Another option is to use buttercream icing instead of fondant. Buttercream’s smooth, paste-like texture makes it ideal for creating swirls and patterns on the surface of your cakes. It must be piped onto your cake rather than rolled out.
Although buttercream is not as versatile as fondant, it far outperforms it in terms of flavor and texture. It’s deliciously creamy with a subtle sweetness — you won’t find anyone scraping off buttercream to save it!
This frosting is also great for adding sprinkles or edible glitter to your cake. The disadvantage of buttercream is that it has a very short shelf life and deteriorates quickly in warm weather. Certainly not the best option for a summer wedding!
Fondant, on the other hand, has a long shelf life and can withstand a wide temperature range without deterioration. It forms a seal around the cake, shielding it from air, moisture, and bacteria, allowing your baked goods to last longer.
So now we’ve got to the bottom of whether you can eat fondant, let’s take a look at some other common fondant-related questions!
Can you eat expired fondant?
Store-bought fondant can be kept at room temperature on a pantry shelf because it is shelf-stable. It will have a best-before date on it that will tell you when to eat it. But should you discard expired fondant or can you still eat it?
The fondant’s “best-before” date is only a recommendation; it may be safe to eat for several weeks after that. However, you should always carefully examine it to make sure it has not deteriorated.

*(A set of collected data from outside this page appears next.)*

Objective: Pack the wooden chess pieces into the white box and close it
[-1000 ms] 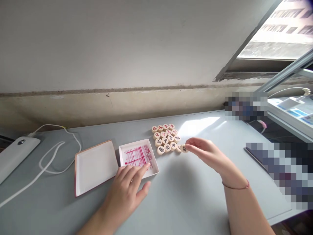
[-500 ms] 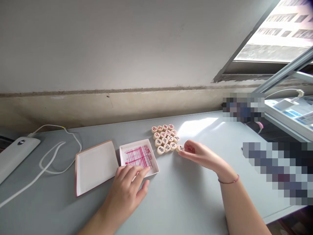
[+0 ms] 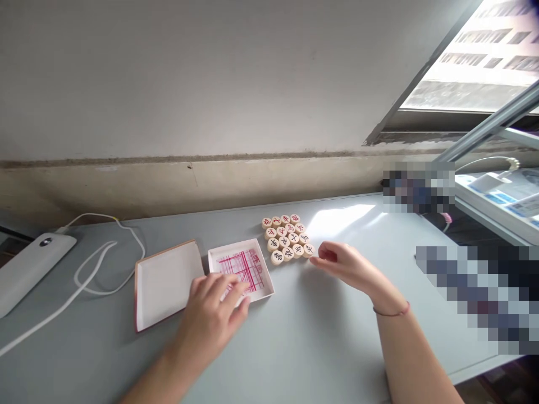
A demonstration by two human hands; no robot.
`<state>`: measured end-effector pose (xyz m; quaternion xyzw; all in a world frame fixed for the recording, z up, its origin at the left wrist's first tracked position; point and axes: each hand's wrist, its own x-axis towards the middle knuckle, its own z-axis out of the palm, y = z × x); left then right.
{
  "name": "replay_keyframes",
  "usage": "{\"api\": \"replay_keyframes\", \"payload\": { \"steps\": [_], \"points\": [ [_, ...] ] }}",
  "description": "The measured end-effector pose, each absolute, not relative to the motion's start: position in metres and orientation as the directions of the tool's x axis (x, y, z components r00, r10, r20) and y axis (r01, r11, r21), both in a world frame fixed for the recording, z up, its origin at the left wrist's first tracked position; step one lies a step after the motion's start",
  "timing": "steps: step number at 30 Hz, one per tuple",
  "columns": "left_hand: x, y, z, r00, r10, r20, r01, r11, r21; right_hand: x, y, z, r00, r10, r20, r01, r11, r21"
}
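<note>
Right of the printed box [image 3: 236,247], I find the corner chess piece [image 3: 309,250] aligned with the block of pieces [image 3: 285,238]; half a second ago it jutted out, partly covered by the thumb. The right hand [image 3: 351,270], farther right of the box, is half curled, thumb and forefinger parted, nothing visible between; piece contact undetermined. The left hand [image 3: 214,306], loosely spread, overlies the box's near-left corner; contact unclear. An empty tray [image 3: 168,289] lies left of the box.

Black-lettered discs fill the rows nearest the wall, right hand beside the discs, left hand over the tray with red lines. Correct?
No: the head view shows red-lettered discs nearest the wall and black-lettered discs nearer the camera. The rest holds: right hand beside the discs, left hand over the tray.
</note>
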<state>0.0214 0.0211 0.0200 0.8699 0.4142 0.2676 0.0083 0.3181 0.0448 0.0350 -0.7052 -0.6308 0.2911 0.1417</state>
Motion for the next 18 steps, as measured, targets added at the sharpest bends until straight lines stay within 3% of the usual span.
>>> {"api": "replay_keyframes", "payload": {
  "steps": [3,5,7,9,14,18],
  "points": [
    [0.003,0.033,0.026,0.398,0.819,0.413,0.851,-0.498,0.167,0.296,0.038,0.047,-0.083,0.995,-0.050,0.771,0.032,-0.636],
    [-0.007,0.039,0.028,0.296,0.908,0.295,0.913,-0.360,0.193,0.269,0.036,0.053,-0.227,0.970,0.085,0.755,0.231,-0.614],
    [-0.012,0.041,0.028,0.229,0.964,0.135,0.941,-0.254,0.221,0.238,0.038,0.054,-0.375,0.909,0.183,0.763,0.415,-0.495],
    [-0.011,0.041,0.028,0.222,0.975,0.013,0.949,-0.219,0.228,0.212,0.045,0.050,-0.502,0.845,0.184,0.781,0.535,-0.321],
    [-0.002,0.037,0.022,0.238,0.970,-0.041,0.949,-0.223,0.223,0.182,0.068,0.029,-0.561,0.826,0.047,0.827,0.562,-0.002],
    [-0.003,0.037,0.018,0.228,0.973,-0.026,0.956,-0.219,0.194,0.175,0.073,0.017,-0.502,0.865,0.018,0.865,0.502,0.030]
  ]
}}
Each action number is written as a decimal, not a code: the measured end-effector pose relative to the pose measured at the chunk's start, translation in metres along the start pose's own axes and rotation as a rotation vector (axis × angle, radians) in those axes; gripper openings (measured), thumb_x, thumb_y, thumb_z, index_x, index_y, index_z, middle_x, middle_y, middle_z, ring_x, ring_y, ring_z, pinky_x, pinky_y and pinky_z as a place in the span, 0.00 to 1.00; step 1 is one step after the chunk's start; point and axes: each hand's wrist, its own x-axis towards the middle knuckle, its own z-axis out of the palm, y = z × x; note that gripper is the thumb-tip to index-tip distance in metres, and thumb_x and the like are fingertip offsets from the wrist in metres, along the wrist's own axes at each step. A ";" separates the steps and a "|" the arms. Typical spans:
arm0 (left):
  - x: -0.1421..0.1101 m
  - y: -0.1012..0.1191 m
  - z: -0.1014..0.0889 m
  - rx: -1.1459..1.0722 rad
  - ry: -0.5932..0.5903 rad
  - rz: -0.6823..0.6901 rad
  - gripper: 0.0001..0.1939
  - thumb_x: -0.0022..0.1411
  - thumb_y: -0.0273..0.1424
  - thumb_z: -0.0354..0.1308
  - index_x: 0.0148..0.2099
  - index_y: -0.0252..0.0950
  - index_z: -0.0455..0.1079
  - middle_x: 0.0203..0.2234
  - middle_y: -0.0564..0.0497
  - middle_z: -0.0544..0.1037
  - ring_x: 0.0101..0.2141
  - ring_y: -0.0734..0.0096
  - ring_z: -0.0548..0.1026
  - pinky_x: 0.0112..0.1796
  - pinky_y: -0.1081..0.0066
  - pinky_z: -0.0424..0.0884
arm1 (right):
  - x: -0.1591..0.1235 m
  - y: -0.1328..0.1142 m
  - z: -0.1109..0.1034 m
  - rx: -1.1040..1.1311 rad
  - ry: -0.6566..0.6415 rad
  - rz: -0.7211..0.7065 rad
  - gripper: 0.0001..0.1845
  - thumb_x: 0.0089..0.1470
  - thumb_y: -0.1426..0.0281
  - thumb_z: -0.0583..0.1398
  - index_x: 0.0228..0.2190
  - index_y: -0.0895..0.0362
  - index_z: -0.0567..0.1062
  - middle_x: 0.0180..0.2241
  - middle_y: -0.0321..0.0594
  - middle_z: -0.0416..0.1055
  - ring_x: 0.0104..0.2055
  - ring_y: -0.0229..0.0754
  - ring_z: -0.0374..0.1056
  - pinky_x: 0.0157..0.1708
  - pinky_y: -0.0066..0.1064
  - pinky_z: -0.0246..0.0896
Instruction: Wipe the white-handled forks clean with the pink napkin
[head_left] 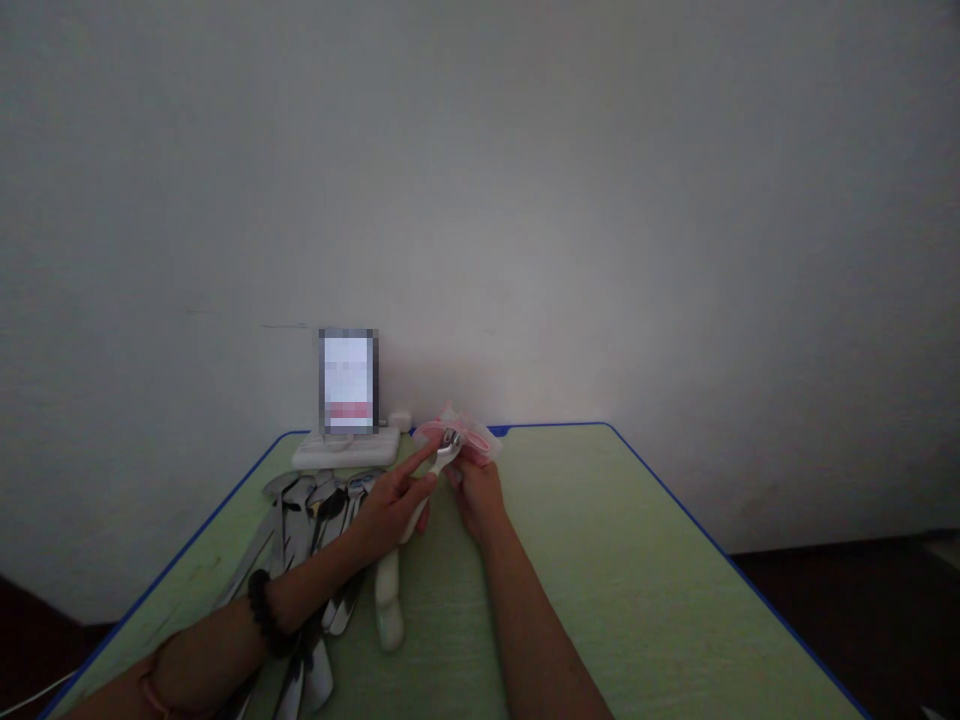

Store-bought fondant should be kept in the ideal storage conditions to maintain its quality. Ideal storage conditions include a cool, dark shelf away from any foods with strong flavors or scents in a place with low humidity.
Does fondant go bad?
Because of its high sugar content, fondant is naturally self-preserving. Because it often contains artificial preservatives, store-bought fondant has a shelf life of up to two years. Homemade fondant has a short shelf life and should be consumed within two months.
Fondant, on the other hand, can spoil if it is too old or not stored properly. It will gradually harden and become difficult to work with over time, so it is preferable to use it sooner rather than later. Mold will appear on the surface of fondant when it has gone bad. The fondant is no longer edible at this point and should be discarded. If you have a large amount, you could cut away the moldy parts and use the rest for practice, but be careful not to eat it!
How do you store fondant?
Fondant’s main enemies are air, moisture, and bacteria; if it comes into contact with any of these, it will quickly start to deteriorate and go bad. To keep fondant from drying out, store it in an airtight bag or container. It is a good idea to first wrap a block of fondant in plastic food wrap if you have one. Keep the container cool and away from heat sources, bright lights, and direct sunlight. A high humidity area should not be used to store fondant.